## Prompt
Extract all data as written.

## Data block
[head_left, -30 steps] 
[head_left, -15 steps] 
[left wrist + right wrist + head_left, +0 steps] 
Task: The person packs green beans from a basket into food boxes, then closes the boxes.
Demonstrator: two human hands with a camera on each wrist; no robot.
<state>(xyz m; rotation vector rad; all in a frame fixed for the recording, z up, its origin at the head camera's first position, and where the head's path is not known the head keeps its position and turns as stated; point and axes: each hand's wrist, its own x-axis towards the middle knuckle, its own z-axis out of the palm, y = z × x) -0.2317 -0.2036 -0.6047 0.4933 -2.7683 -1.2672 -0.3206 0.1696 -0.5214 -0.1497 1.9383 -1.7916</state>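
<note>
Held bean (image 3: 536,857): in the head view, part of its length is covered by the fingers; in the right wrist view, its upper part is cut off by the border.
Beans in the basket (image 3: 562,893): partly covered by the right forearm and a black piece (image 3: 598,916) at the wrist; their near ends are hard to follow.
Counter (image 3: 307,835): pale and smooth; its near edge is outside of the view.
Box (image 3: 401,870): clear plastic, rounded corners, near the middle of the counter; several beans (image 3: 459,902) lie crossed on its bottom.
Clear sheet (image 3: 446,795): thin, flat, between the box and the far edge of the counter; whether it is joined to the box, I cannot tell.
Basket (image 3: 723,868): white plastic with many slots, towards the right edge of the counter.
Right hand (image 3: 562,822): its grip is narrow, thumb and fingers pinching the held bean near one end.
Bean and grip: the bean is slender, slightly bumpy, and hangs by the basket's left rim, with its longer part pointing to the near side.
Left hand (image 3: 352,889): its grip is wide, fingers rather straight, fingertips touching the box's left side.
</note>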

## Solution for this problem
[head_left, -30 steps] 
[head_left, -15 steps] 
[left wrist + right wrist + head_left, +0 steps] 
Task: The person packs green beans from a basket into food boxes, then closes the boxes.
Demonstrator: two human hands with a camera on each wrist; no robot.
<state>(xyz m; rotation vector rad; all in a frame fixed for the recording, z up, its origin at the head camera's first position, and where the head's path is not known the head keeps its position and turns as stated; point and axes: each hand's wrist, its own x-axis towards the middle knuckle, its own z-axis out of the palm, y = z × x) -0.2317 -0.2036 -0.6047 0.4933 -2.7683 -1.2672 -0.3206 0.1696 -0.5214 -0.1497 1.9383 -1.7916</state>
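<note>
Held bean (image 3: 536,857): in the head view, part of its length is covered by the fingers; in the right wrist view, its upper part is cut off by the border.
Beans in the basket (image 3: 562,893): partly covered by the right forearm and a black piece (image 3: 598,916) at the wrist; their near ends are hard to follow.
Counter (image 3: 307,835): pale and smooth; its near edge is outside of the view.
Box (image 3: 401,870): clear plastic, rounded corners, near the middle of the counter; several beans (image 3: 459,902) lie crossed on its bottom.
Clear sheet (image 3: 446,795): thin, flat, between the box and the far edge of the counter; whether it is joined to the box, I cannot tell.
Basket (image 3: 723,868): white plastic with many slots, towards the right edge of the counter.
Right hand (image 3: 562,822): its grip is narrow, thumb and fingers pinching the held bean near one end.
Bean and grip: the bean is slender, slightly bumpy, and hangs by the basket's left rim, with its longer part pointing to the near side.
Left hand (image 3: 352,889): its grip is wide, fingers rather straight, fingertips touching the box's left side.
</note>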

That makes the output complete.